WORK TO BE COMPLETED = Take the records below and retype them line by line, from the first line through the one containing "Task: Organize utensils"; stop there.
>>>>
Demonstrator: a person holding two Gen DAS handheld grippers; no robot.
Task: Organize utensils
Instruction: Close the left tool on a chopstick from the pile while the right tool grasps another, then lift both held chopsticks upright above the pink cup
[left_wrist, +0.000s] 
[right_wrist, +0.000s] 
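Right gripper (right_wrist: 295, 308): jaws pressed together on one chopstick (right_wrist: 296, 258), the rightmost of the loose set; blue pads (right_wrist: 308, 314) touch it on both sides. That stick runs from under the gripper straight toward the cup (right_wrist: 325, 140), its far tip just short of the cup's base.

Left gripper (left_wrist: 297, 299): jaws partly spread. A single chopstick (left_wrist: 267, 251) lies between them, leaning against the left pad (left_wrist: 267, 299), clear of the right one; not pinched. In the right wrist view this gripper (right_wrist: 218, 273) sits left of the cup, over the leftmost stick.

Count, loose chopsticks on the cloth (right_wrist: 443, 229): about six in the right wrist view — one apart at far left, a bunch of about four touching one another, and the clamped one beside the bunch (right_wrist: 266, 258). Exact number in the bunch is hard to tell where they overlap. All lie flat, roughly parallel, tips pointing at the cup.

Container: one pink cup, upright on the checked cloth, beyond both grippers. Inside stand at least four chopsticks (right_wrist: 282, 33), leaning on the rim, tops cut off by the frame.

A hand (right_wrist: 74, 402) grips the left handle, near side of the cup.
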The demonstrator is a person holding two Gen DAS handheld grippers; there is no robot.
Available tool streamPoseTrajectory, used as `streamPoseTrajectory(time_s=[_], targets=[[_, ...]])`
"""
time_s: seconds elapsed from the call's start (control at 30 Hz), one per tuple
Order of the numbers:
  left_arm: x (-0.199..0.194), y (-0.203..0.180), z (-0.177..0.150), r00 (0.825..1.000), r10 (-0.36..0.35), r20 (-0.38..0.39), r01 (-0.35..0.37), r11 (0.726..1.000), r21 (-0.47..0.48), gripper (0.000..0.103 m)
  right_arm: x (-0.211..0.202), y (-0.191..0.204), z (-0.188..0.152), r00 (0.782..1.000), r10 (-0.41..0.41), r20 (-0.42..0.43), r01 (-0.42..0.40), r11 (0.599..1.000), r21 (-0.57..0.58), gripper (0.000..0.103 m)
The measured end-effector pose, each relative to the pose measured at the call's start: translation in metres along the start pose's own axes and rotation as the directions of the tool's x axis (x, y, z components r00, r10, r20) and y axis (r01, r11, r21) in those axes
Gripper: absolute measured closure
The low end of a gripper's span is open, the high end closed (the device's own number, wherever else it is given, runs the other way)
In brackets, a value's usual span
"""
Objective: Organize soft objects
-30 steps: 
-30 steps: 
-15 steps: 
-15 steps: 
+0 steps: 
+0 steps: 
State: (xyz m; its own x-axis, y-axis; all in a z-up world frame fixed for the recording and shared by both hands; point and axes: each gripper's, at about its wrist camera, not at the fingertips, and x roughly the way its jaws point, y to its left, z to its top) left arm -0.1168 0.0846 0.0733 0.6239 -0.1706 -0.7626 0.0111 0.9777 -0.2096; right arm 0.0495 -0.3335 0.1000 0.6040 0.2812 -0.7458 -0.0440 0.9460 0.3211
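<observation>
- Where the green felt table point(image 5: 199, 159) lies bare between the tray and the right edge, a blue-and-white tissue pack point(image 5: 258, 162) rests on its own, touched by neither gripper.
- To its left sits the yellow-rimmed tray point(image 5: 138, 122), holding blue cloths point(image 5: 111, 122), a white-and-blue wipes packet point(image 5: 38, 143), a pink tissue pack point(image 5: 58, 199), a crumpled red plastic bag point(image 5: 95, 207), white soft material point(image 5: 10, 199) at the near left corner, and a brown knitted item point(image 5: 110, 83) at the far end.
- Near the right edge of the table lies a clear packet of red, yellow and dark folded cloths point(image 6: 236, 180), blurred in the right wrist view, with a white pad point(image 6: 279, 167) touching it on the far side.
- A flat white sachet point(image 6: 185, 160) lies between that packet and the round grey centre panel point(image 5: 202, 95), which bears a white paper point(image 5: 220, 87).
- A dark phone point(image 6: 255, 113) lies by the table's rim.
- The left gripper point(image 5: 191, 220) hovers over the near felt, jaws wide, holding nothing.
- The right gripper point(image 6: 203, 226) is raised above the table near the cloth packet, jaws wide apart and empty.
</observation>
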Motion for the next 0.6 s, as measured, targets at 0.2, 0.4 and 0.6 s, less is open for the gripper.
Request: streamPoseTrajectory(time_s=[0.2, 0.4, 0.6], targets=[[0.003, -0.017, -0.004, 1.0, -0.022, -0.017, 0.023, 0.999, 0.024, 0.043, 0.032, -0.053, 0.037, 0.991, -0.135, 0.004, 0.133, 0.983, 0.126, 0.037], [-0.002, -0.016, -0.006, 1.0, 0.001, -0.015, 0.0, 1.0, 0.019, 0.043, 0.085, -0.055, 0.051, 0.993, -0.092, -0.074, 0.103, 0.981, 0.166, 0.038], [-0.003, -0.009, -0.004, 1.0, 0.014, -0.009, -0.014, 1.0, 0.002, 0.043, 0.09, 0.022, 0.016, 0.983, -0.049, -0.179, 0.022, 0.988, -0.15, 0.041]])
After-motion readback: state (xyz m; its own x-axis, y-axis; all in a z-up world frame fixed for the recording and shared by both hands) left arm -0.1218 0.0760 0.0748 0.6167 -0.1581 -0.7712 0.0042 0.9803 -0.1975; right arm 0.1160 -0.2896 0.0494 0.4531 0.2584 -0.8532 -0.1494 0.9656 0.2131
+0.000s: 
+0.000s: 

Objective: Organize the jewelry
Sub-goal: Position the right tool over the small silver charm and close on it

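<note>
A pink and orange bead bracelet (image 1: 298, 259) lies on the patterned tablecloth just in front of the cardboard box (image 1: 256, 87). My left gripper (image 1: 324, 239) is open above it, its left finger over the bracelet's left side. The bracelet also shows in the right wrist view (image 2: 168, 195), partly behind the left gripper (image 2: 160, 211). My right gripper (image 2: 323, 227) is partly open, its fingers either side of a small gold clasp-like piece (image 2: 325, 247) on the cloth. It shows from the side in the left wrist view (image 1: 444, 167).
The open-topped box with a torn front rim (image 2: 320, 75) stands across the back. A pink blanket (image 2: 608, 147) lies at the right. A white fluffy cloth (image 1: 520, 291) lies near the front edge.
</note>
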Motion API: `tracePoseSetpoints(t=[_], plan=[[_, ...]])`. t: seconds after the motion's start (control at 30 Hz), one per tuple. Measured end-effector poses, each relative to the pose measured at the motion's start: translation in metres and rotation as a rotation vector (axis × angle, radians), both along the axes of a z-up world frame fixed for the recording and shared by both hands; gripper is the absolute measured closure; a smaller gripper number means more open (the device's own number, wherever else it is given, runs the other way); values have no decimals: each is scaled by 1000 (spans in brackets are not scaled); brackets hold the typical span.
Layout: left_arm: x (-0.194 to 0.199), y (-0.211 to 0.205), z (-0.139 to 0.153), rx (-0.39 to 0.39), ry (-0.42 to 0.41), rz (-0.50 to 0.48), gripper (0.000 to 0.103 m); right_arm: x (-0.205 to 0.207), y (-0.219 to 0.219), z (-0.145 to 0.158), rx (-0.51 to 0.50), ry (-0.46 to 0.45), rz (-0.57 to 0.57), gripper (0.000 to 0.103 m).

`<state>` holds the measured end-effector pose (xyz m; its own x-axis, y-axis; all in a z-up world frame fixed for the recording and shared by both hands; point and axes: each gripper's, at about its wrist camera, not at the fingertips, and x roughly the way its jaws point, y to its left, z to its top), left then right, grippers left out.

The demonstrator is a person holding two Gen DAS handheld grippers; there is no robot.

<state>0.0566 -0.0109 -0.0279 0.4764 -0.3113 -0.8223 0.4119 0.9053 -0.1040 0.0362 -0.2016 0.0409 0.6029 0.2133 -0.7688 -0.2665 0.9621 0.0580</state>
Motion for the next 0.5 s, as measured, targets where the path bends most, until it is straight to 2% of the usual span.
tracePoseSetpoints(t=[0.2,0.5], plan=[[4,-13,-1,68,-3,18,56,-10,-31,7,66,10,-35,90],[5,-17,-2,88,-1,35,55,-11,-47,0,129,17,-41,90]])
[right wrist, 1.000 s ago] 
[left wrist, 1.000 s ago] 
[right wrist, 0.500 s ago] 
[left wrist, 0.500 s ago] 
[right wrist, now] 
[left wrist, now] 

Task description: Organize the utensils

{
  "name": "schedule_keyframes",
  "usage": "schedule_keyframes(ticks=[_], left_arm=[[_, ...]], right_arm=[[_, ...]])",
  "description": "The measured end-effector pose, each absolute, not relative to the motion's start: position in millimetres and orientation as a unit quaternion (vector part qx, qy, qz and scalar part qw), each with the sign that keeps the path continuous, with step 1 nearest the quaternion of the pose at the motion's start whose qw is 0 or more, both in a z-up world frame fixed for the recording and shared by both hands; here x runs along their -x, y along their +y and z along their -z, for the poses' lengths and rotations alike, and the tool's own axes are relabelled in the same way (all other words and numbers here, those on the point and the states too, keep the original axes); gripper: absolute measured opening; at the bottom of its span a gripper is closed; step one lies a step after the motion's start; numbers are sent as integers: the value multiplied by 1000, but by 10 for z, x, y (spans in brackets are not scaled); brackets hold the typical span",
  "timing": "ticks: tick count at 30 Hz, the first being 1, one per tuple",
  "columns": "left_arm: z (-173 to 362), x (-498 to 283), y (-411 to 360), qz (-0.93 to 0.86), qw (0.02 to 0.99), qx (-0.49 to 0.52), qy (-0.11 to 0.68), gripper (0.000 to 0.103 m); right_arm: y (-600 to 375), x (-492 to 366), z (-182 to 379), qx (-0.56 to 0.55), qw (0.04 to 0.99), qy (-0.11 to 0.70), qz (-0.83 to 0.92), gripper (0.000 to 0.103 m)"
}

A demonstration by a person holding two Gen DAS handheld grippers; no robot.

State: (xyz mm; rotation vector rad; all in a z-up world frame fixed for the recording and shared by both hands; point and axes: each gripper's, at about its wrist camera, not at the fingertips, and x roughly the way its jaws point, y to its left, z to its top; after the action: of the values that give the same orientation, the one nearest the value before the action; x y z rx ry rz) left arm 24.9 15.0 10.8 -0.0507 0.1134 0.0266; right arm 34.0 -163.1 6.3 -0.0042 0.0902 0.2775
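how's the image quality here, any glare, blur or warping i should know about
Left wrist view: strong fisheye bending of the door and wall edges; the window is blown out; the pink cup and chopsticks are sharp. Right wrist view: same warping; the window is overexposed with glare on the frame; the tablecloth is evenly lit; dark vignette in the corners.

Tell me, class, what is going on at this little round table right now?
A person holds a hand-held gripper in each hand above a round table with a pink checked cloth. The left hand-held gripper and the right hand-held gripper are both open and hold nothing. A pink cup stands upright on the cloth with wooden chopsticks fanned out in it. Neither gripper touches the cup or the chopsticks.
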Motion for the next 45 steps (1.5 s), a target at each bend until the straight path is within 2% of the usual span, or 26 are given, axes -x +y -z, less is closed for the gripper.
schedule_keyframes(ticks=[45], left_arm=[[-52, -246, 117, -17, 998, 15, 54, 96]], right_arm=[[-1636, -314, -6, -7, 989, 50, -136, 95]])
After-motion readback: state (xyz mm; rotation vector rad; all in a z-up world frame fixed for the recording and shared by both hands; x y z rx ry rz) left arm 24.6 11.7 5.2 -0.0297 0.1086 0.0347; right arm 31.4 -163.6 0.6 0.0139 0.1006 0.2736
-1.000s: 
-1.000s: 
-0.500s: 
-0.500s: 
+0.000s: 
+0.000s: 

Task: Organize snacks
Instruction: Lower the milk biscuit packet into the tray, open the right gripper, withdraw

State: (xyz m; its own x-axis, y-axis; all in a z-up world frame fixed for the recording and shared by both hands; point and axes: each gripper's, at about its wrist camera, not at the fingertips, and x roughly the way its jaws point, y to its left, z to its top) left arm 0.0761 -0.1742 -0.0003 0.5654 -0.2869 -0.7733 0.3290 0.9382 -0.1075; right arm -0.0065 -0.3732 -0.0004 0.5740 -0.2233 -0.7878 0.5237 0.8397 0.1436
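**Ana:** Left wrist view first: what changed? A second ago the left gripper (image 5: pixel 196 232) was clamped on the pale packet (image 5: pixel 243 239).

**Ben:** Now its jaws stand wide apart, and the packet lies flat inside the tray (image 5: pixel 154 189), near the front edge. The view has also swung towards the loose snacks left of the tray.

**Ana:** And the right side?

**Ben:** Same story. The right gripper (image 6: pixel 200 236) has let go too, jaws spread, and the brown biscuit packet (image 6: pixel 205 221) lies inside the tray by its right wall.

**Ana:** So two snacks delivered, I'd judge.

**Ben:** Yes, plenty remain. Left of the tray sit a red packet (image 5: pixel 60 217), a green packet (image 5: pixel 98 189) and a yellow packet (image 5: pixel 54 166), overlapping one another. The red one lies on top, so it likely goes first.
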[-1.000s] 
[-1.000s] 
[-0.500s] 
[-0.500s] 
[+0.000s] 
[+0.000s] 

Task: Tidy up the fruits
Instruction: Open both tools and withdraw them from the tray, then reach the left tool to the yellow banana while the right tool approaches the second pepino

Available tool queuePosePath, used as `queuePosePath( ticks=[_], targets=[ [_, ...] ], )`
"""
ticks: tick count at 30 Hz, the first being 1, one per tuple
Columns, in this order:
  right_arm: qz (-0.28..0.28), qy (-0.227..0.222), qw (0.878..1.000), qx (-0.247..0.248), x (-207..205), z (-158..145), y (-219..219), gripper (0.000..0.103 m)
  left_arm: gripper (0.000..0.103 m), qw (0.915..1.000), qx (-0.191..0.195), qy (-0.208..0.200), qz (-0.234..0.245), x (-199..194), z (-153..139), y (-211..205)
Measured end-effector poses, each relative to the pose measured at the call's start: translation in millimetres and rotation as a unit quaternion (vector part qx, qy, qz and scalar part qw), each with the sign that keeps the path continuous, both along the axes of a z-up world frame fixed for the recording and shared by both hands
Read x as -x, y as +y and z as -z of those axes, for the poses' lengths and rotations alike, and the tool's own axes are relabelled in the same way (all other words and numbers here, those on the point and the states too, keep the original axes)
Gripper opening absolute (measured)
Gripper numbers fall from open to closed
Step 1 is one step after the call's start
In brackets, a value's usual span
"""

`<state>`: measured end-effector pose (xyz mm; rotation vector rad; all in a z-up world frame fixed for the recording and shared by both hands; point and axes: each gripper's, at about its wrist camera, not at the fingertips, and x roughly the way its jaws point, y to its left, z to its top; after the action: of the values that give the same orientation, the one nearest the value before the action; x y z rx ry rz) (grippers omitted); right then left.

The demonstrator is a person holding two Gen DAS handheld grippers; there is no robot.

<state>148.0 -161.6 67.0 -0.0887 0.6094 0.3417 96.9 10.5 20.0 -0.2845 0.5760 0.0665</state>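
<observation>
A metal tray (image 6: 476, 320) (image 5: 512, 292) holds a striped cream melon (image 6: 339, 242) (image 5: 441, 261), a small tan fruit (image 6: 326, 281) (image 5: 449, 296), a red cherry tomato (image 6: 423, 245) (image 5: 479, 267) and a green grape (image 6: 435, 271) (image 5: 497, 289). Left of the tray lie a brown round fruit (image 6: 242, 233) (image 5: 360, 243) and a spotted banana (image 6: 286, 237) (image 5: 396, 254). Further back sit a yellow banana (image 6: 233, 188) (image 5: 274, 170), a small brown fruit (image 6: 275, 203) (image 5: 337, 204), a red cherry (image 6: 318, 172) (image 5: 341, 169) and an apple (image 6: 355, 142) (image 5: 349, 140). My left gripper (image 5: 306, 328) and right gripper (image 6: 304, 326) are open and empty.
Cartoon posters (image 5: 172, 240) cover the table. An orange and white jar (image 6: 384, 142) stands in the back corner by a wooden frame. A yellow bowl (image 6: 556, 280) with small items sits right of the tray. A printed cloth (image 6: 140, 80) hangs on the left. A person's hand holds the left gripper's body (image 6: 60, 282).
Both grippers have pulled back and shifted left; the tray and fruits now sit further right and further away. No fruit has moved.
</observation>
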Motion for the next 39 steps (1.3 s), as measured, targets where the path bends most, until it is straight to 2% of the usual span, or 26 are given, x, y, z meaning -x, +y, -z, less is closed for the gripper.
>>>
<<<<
ANSWER SECTION =
Demonstrator: a person holding two Gen DAS handheld grippers; no robot.
Task: Organize utensils

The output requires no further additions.